Nun in Anbetracht der kommenden Reise habe ich für mich folgende Kriterien als Ausschlaggebend erachtet.
- Abmessung
- Gewicht
- Verarbeitung
Generell neigt man bei Computer-Zeugs ja gerne dazu das Augenmerk auf Megaherz und Gigabytes zu fixieren. Dieser Umstand ist bei den Netbooks zum Glück hinfällig. Denn die meisten Netbooks werden von einem Intel Atom N270 angetrieben, haben oft eine etwa 160 GB grosse Festplatte und in aller Regel 1 GB Arbeitsspeicher. Insofern wird einem die Entscheidung einiges einfacher gemacht. Denn was bleibt sind die oben genannten Kriterien.
Wenn das Netbook etwas grösser und schwerer sein darf gibts auch mehr Bildschirmdiagonale. Da für mich aber die Abmessung ein entscheidendes Kriterium war, suchte ich bei den 10″ Netbooks. Damit war auch das Thema Gewicht vom Tisch denn die wenigsten 10″ Netbooks sind wirklich schwer.
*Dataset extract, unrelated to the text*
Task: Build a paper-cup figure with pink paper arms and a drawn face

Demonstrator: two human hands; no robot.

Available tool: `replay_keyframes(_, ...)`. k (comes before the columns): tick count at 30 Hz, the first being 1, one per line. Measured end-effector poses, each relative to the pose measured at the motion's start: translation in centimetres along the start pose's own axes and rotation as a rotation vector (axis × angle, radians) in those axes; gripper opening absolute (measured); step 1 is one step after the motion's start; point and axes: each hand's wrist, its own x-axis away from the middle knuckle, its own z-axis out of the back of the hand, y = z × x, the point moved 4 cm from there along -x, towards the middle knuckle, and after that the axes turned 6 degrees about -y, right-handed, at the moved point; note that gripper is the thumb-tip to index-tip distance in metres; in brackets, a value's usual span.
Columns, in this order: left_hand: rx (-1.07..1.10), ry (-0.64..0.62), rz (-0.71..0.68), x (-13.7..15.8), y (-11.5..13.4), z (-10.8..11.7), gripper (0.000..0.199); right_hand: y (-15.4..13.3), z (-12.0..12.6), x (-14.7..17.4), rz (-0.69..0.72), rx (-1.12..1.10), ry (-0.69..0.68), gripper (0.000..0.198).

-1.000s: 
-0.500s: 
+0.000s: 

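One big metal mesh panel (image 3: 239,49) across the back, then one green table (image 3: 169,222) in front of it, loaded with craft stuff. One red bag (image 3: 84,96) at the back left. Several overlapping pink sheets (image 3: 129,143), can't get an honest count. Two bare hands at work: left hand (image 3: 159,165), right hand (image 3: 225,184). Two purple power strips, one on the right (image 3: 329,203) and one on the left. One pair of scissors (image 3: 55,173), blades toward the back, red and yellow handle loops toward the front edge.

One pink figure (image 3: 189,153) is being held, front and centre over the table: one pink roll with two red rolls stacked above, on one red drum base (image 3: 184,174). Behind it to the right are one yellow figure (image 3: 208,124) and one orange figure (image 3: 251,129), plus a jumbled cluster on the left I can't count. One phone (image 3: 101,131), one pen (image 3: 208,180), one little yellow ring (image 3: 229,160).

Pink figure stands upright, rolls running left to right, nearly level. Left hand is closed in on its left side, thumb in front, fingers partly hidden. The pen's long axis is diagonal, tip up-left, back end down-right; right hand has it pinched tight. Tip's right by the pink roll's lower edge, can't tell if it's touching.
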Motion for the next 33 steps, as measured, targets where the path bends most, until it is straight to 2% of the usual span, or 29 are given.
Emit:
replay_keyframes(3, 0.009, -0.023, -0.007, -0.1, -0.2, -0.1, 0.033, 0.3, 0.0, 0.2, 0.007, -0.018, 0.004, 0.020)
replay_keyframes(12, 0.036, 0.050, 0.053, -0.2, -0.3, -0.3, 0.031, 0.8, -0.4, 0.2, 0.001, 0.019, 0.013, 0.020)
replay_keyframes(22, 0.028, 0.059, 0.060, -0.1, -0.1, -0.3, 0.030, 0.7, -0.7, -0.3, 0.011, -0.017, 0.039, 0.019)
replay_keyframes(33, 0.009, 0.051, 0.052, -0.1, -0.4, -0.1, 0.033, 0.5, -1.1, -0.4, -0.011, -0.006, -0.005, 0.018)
Die Verarbeitung war dann schon etwas schwieriger zu beurteilen. Einerseits kann man in den Online-Shops nur anhand von Bildern eine ungefähre Einschätzung abgeben und andererseits ist das auch immer etwas subjektiv. Ich wusste dass mir die Verarbeitung der Asus Produkte (eeePCs) nicht zusagte. Billig anmutendes Plastik und rundgelutschtes Design. Also war die Auswahl wieder um ein paar Geräte geschrumpft. Schlussendlich fiel die Wahl dann doch recht schnell auf das Lenovo S10e.
Die alten IBM Thinkpads (jetzt Lenovo) sahen zwar aus wie ein flachgedrückter Backstein, aber dürften bei allen PC-Gesellen als äusserst stabil bekannt in Erinnerung sein. Ich hoffe mal dass sich dies auch auf das Netbook applizieren lässt – und kann jetzt sagen die Verarbeitung ist wirklich stabil. Auch das simple Design entspricht mir viel eher, als diese rundgelutschten mit Klavierlack bespritzen “Style”-Netbooks.
Mit Windows XP und dem eingebauten 1GB Arbeitspeicher lässt es sich angenehm flott arbeiten und auch die Akkulaufzeit von etwa 5 Stunden entspricht meinen Erwartungen.
Etwas gewöhnungsbedürftig ist das Tastaturlayout. Dadurch das die “Funktions”-Taste ganz links unten angeordnet ist (wo normalerweise die “CTRL”-Taste sitzt) verdrückt man sich gerne mal wenn man einen Shortcut benutzen will.
Je nach Verwendungszweck kann es durchaus auch limitierend sein, dass das S10e nur zwei USB-Anschlüsse besitzt. Meiner Meinung nach reicht das völlig aus, schliesslich geht es hier um ein hochmobiles Gerät und nicht um einen Desktop an dem mal gerne mal 4-5 USB-Geräte anschliesst bis man nur mal arbeiten kann. (Tastatur, Maus, Webcam, iPhone-Dock, …)
Ihr seht also, ich kann auch während meiner Ferienzeit die ein oder andere Geschichte mitteilen.